TASK DETAILS. Type the records that follow again exactly as written, but drop the pictures.

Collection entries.
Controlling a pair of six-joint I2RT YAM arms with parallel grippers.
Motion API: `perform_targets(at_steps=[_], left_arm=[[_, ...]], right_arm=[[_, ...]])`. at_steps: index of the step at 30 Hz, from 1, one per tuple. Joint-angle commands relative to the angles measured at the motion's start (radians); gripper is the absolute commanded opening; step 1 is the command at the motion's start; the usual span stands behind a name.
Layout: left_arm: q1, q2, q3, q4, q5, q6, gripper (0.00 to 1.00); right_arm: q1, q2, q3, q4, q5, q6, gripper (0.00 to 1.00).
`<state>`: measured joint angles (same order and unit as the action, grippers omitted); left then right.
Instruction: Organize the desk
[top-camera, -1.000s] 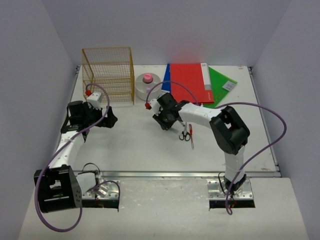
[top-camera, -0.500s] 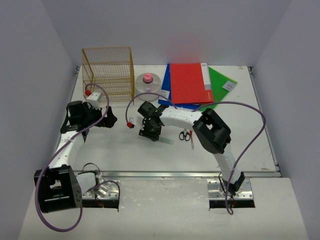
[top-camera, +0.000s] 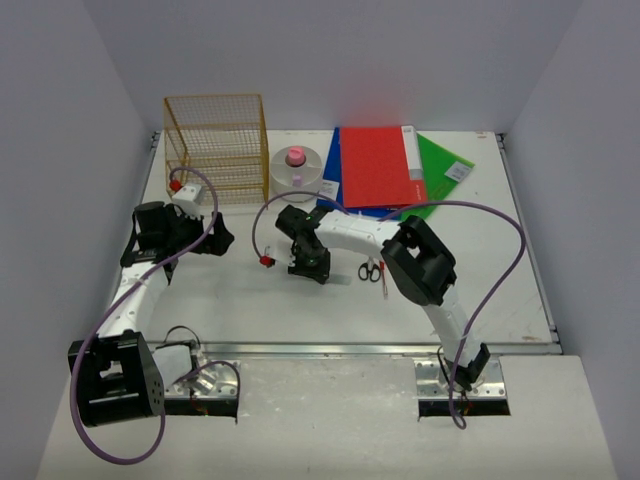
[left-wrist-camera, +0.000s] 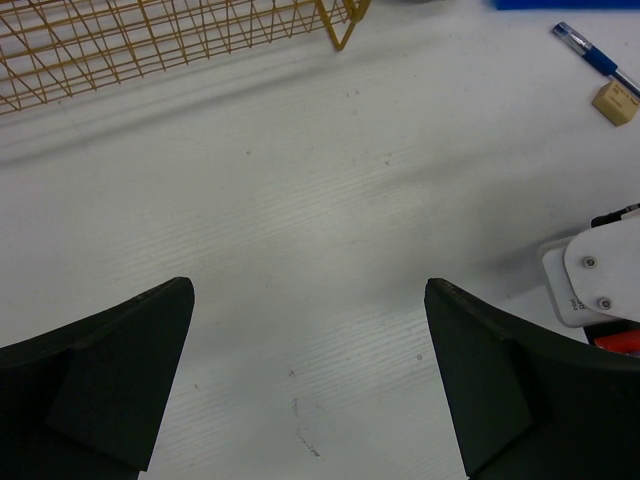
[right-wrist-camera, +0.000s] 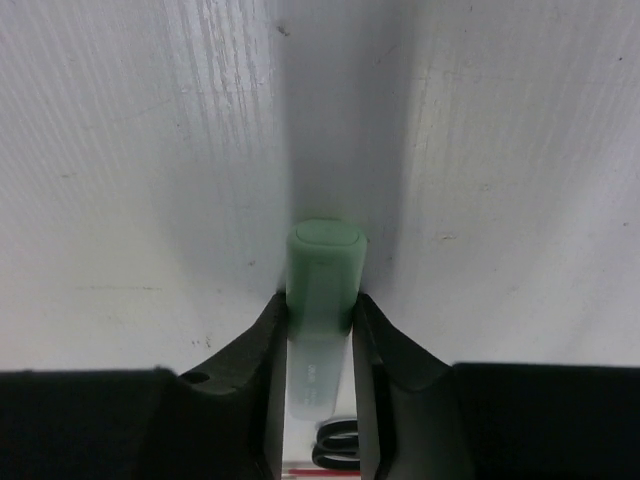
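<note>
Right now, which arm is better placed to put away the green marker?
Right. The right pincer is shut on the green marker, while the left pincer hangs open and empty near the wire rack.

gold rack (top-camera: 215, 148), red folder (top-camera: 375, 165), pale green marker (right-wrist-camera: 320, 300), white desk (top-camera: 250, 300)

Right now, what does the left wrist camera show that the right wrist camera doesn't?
Only the left wrist view: the gold wire rack along the top, a blue pen with a small tan block beside it, and the left gripper standing wide open and holding nothing.
Only the right wrist view: the right gripper closed on a pale green marker, and what looks like a black scissors handle at the bottom edge.
Both: the white desk underneath.
</note>
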<state>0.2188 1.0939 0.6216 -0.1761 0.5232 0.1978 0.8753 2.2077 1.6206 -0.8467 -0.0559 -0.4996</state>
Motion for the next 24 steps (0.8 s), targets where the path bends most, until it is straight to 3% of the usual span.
perform_targets(at_steps=[1, 2, 6, 11, 15, 21, 24], left_arm=[[0.013, -0.023, 0.011, 0.033, 0.014, -0.001, 1.00], [0.013, -0.023, 0.010, 0.033, 0.013, -0.002, 1.00], [0.019, -0.028, 0.013, 0.035, 0.012, -0.006, 1.00], [0.021, -0.038, 0.005, 0.059, 0.021, -0.027, 1.00], [0.024, -0.046, -0.009, 0.084, 0.015, -0.042, 1.00], [0.025, -0.026, -0.002, 0.081, 0.008, -0.046, 1.00], [0.026, -0.028, 0.000, 0.080, 0.010, -0.046, 1.00]], right_arm=[[0.008, 0.046, 0.037, -0.070, -0.032, 0.001, 0.04], [0.007, 0.044, 0.053, -0.073, -0.039, 0.007, 0.00], [-0.024, -0.026, 0.134, 0.009, -0.091, 0.123, 0.00], [-0.139, -0.264, -0.043, 0.591, -0.099, 0.409, 0.00], [-0.185, -0.373, -0.176, 0.991, 0.042, 0.491, 0.00], [-0.196, -0.351, -0.236, 1.360, 0.268, 0.548, 0.00], [-0.201, -0.295, -0.211, 1.448, 0.351, 0.556, 0.00]])
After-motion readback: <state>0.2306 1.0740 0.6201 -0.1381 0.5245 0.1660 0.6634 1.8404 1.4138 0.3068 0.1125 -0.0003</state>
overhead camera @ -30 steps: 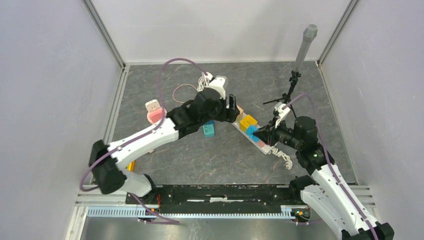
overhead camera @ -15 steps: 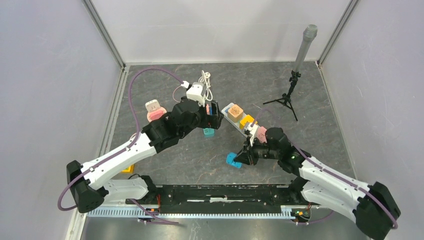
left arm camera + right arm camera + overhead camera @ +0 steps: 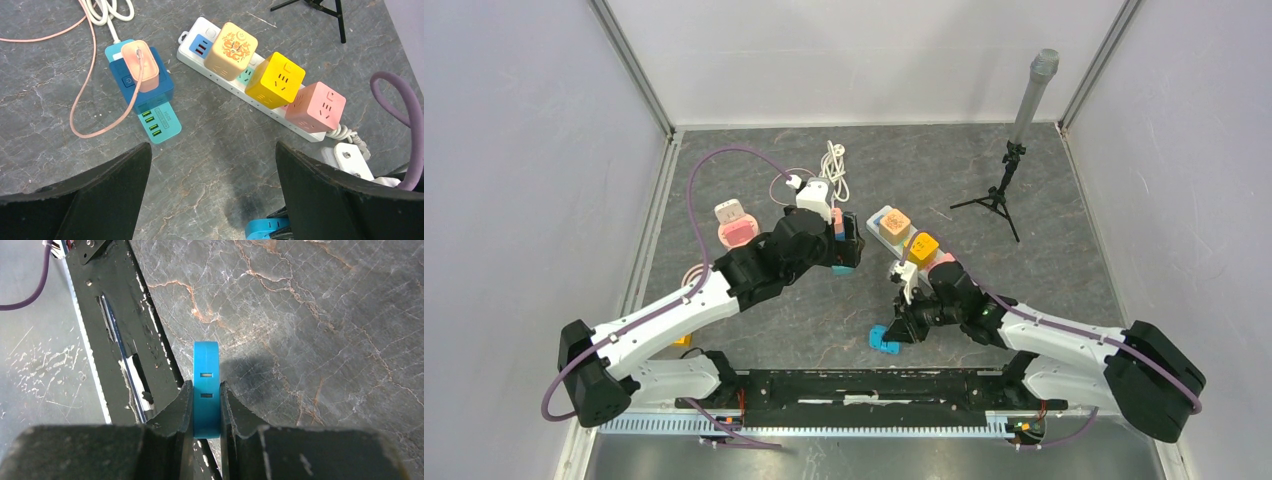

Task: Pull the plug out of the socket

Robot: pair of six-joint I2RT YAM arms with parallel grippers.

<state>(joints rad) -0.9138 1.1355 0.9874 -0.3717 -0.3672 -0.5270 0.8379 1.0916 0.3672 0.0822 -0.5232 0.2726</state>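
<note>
A white power strip [image 3: 879, 218] lies at mid table with a tan cube [image 3: 895, 224], a yellow cube [image 3: 922, 247] and a pink cube on it. The left wrist view shows the strip [image 3: 212, 31] and its pink cube [image 3: 316, 106]. My right gripper [image 3: 902, 333] is shut on a blue plug [image 3: 884, 340], off the strip, low over the table's front edge. The right wrist view shows the plug [image 3: 206, 365] pinched between the fingers of the right gripper [image 3: 206, 390]. My left gripper [image 3: 849, 245] hovers open and empty left of the strip, with wide jaws [image 3: 212, 146].
A teal socket block [image 3: 159, 125] carries a dark blue cube [image 3: 150, 95] with a pink adapter on top. A coiled white cable [image 3: 834, 160] and a pink adapter [image 3: 734, 225] lie at back left. A small tripod [image 3: 999, 195] stands at back right. The black front rail [image 3: 864, 385] is just below the plug.
My right gripper has carried the blue plug away from the strip towards the front left and lower. My left gripper has drawn back a little to the left.
</note>
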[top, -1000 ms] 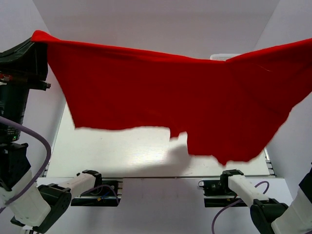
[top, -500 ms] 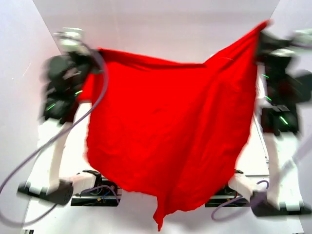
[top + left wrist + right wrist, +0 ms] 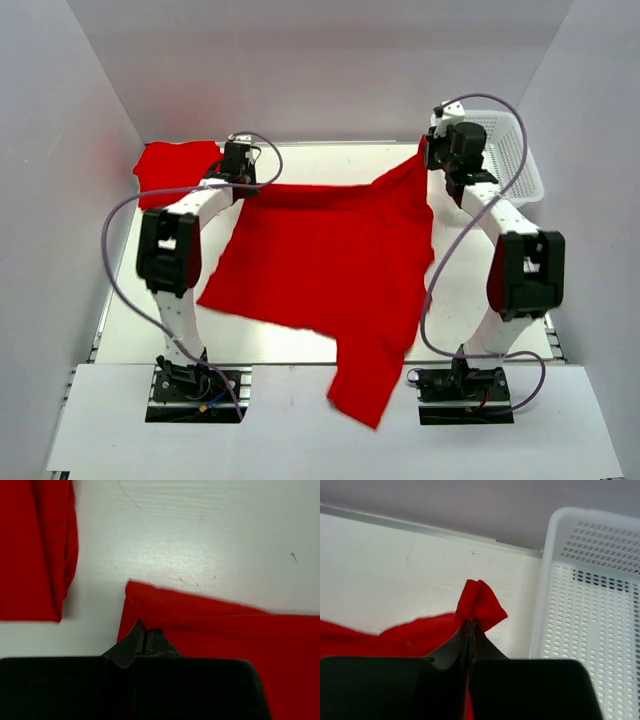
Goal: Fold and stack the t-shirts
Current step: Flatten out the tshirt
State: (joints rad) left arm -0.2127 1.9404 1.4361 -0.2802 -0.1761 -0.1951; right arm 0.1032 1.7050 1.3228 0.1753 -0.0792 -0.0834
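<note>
My left gripper and my right gripper are each pinched tight on a far corner of the t-shirt. The cloth lies spread between and behind them.

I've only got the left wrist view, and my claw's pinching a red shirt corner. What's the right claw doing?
Observer: The right claw is shut on the same t-shirt's other far corner, beside the white basket.
Operator: Is the shirt lying flat?
Observer: Mostly spread on the table, but one part drapes past the near edge.
Operator: And the red cloth on my left?
Observer: A second t-shirt, in the table's far-left corner.
</note>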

SOLUTION TO THIS EXERCISE.
Controlling a pair of six-joint I2RT YAM arms with parallel grippers.
Motion API: `perform_targets(at_steps=[_], left_arm=[[_, ...]], right_arm=[[_, ...]])`. at_steps: index of the step at 30 Hz, from 1, one per tuple. Joint-angle commands relative to the angles measured at the motion's start (radians); gripper is the absolute commanded opening; step 1 is the command at the motion's start; the usual span stands behind a name.
Layout: left_arm: q1, q2, q3, q4, q5, q6, gripper (0.00 to 1.00); right_arm: q1, q2, q3, q4, q5, q6, gripper (0.00 to 1.00).
`<state>`: measured joint angles (same order and unit as the action, grippers omitted); left then right.
Instruction: Organize the desk
[top-camera, -1.000s] 
[top-camera, -0.500s] 
[top-camera, +0.000s] 
[left-wrist-camera, +0.000s] 
[right-wrist-camera, +0.000s] 
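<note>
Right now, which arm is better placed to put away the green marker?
Right. The right pincer is shut on the green marker, while the left pincer hangs open and empty near the wire rack.

gold rack (top-camera: 215, 148), red folder (top-camera: 375, 165), pale green marker (right-wrist-camera: 320, 300), white desk (top-camera: 250, 300)

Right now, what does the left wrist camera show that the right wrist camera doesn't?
Only the left wrist view: the gold wire rack along the top, a blue pen with a small tan block beside it, and the left gripper standing wide open and holding nothing.
Only the right wrist view: the right gripper closed on a pale green marker, and what looks like a black scissors handle at the bottom edge.
Both: the white desk underneath.
</note>
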<state>0.2188 1.0939 0.6216 -0.1761 0.5232 0.1978 0.8753 2.2077 1.6206 -0.8467 -0.0559 -0.4996</state>
Motion for the next 24 steps (0.8 s), targets where the path bends most, until it is straight to 3% of the usual span.
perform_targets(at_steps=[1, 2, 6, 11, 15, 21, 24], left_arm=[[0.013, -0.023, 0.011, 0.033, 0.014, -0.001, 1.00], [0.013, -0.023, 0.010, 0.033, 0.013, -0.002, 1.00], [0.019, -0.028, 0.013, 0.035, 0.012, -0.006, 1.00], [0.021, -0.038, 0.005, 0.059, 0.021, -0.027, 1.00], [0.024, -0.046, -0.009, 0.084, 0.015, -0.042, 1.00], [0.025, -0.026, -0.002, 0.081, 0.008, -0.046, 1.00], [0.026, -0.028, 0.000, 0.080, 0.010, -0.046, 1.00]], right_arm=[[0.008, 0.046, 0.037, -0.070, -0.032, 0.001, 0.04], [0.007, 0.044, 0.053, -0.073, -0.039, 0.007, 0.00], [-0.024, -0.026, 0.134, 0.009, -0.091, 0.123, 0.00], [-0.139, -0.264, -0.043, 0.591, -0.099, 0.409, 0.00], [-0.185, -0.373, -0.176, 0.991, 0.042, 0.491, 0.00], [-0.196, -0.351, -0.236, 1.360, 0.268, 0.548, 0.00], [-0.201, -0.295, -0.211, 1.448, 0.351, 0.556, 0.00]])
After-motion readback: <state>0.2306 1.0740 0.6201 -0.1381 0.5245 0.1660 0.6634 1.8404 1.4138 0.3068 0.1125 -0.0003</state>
overhead camera @ -30 steps: 
overhead camera @ -15 steps: 
left arm camera + right arm camera + overhead camera @ +0 steps: 

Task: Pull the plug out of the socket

Robot: pair of six-joint I2RT YAM arms with parallel grippers.

<state>(joints rad) -0.9138 1.1355 0.9874 -0.3717 -0.3672 -0.5270 0.8379 1.0916 0.3672 0.0822 -0.5232 0.2726</state>
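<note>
A white power strip [image 3: 879, 218] lies at mid table with a tan cube [image 3: 895, 224], a yellow cube [image 3: 922, 247] and a pink cube on it. The left wrist view shows the strip [image 3: 212, 31] and its pink cube [image 3: 316, 106]. My right gripper [image 3: 902, 333] is shut on a blue plug [image 3: 884, 340], off the strip, low over the table's front edge. The right wrist view shows the plug [image 3: 206, 365] pinched between the fingers of the right gripper [image 3: 206, 390]. My left gripper [image 3: 849, 245] hovers open and empty left of the strip, with wide jaws [image 3: 212, 146].
A teal socket block [image 3: 159, 125] carries a dark blue cube [image 3: 150, 95] with a pink adapter on top. A coiled white cable [image 3: 834, 160] and a pink adapter [image 3: 734, 225] lie at back left. A small tripod [image 3: 999, 195] stands at back right. The black front rail [image 3: 864, 385] is just below the plug.
My right gripper has carried the blue plug away from the strip towards the front left and lower. My left gripper has drawn back a little to the left.
</note>
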[top, -1000 ms] 
[top, -500 ms] 
[top + left wrist + right wrist, +0 ms] 
Goal: Fold and stack the t-shirts
Current step: Flatten out the tshirt
State: (joints rad) left arm -0.2127 1.9404 1.4361 -0.2802 -0.1761 -0.1951; right arm 0.1032 1.7050 1.3228 0.1753 -0.0792 -0.0834
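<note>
My left gripper and my right gripper are each pinched tight on a far corner of the t-shirt. The cloth lies spread between and behind them.

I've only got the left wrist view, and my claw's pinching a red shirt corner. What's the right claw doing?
Observer: The right claw is shut on the same t-shirt's other far corner, beside the white basket.
Operator: Is the shirt lying flat?
Observer: Mostly spread on the table, but one part drapes past the near edge.
Operator: And the red cloth on my left?
Observer: A second t-shirt, in the table's far-left corner.
</note>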

The exercise has been answered, and the work is done.